Ceux qui travaillent, travailler plus pour perdre plus
Le film d’Antoine Russbach s’inscrit dans la plus pure tradition du film social francophone, qui déploie des enjeux éthiques et tire à vue sur la société du travail.
Peut-être est-ce la présence à la barre d’Olivier Gourmet, personnage principal qui est quasiment de tous les plans du film. En tout cas, Ceux qui travaillent fait fortement penser aux premiers films de Luc & Jean-Pierre Dardenne. Pas tout à fait pour sa mise en scène, la caméra étant bien moins tumultueuse que chez les frères belges, mais par sa façon de suivre un individu pressé par des contraintes sociétales qui le pousse à flirter avec la monstruosité.
Dans le cas de Ceux qui travaillent, c’est un problème de fret maritime qui va pousser Frank, joué par l’acteur belge, à commettre l’irréparable.
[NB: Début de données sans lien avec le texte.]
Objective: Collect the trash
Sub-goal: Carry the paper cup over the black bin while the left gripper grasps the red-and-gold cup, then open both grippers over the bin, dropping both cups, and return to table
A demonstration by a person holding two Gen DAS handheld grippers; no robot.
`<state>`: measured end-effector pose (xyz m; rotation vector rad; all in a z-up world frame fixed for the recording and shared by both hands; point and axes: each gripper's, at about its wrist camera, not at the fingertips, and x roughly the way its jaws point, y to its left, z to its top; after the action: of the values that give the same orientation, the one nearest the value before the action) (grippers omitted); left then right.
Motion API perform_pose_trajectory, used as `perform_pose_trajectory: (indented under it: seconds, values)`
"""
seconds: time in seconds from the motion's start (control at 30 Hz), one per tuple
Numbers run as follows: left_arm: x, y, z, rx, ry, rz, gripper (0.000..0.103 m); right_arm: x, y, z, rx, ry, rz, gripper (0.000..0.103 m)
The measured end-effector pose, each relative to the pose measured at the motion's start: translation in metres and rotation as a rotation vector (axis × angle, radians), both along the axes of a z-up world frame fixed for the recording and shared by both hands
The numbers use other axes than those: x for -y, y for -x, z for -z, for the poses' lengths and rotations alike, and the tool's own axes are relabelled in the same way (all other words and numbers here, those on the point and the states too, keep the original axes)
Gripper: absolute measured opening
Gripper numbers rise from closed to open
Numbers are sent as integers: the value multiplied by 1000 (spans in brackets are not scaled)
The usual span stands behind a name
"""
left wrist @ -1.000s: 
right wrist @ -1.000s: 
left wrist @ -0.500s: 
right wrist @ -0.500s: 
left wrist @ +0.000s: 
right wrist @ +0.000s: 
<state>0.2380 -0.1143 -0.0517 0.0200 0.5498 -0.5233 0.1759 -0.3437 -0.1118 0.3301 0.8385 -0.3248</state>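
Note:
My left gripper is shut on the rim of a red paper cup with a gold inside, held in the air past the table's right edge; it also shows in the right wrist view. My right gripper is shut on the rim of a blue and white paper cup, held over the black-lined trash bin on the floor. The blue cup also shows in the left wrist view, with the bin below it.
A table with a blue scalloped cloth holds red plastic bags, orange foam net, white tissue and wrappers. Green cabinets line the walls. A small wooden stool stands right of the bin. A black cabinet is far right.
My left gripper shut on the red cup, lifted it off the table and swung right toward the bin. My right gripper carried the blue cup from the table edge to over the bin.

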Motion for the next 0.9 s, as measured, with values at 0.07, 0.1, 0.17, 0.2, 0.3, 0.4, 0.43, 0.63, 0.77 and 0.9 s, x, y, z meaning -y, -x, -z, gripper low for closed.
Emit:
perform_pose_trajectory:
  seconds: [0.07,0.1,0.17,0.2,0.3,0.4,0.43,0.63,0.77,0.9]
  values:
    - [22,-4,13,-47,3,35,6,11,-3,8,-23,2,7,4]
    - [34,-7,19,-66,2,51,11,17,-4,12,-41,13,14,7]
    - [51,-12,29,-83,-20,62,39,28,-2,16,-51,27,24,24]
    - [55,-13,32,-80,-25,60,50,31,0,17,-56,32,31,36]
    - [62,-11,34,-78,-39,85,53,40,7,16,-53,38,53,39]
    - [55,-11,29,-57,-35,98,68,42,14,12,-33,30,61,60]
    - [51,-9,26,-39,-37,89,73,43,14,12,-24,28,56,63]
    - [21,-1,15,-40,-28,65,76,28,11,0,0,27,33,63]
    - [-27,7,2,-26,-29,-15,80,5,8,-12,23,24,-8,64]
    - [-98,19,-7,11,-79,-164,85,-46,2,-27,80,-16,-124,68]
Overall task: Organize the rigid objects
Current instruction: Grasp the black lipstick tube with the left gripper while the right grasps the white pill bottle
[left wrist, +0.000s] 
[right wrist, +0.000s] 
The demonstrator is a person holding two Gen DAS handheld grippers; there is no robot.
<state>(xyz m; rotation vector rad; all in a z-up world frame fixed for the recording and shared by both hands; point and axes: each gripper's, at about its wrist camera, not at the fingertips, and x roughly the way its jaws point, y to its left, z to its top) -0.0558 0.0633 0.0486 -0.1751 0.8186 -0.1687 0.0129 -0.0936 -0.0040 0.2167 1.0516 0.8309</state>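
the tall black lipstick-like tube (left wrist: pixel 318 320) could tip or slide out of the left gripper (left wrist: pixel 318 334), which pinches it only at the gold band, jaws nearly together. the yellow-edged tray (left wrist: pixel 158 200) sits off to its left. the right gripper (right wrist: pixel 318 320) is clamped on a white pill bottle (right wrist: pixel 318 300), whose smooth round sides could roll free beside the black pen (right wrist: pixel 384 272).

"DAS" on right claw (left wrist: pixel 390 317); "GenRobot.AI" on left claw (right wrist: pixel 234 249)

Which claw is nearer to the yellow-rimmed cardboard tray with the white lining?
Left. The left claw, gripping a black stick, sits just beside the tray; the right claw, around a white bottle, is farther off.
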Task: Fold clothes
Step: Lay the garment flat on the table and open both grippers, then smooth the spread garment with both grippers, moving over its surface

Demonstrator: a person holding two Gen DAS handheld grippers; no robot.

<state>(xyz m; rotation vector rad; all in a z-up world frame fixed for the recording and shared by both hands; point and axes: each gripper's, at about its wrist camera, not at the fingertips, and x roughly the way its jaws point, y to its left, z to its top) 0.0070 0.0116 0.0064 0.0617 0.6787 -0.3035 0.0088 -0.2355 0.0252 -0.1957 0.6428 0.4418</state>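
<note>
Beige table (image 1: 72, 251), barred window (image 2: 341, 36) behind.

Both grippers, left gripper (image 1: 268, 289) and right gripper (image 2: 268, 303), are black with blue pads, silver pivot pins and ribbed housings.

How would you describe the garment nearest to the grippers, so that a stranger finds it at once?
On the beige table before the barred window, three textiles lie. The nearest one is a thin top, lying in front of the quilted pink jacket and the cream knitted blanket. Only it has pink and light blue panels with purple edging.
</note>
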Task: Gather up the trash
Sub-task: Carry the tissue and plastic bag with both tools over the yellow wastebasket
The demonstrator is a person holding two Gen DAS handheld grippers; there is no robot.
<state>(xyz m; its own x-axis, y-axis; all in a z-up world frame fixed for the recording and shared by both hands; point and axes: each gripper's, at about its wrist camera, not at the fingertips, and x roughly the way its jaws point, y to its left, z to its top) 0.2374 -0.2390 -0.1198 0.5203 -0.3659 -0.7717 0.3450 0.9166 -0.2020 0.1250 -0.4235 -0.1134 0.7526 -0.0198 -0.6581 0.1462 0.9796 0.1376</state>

Son but était de faire réaliser de considérables économies à son entreprise, mais sur ce coup-là, soudain, sa direction ne peut plus le suivre. Licencié, Frank réalise soudain que sans son travail, il ne lui reste plus rien. Père de famille, marié, il a pourtant tout laissé de côté pendant des années afin de se consacrer à sa boîte. Délaisser ses proches serait apparemment beaucoup plus acceptable que de compter ses heures de travail.
La suite montre un Frank en train de tourner comme un lion en cage, si dépendant de la valeur travail qu’il finit par subir une crise de manque. Peu sympathique, difficile à aimer en raison de ce qu’il a fait par le passer, le personnage n’est jamais montré comme une victime à propos de laquelle il faudrait verser des larmes de pitié. Le réalisateur Antoine Russbach ne lui trouve pas d’excuses, tout en montrant que Frank n’est qu’un pion, remplaçable quoi qu’il en pense. C’est ce qui rend Ceux qui travaillent digne de la comparaison avec les films des Dardenne ainsi qu’avec Violence des échanges en milieu tempéré : il se soucie peu du confort du public et préfère frapper là où ça fait mal.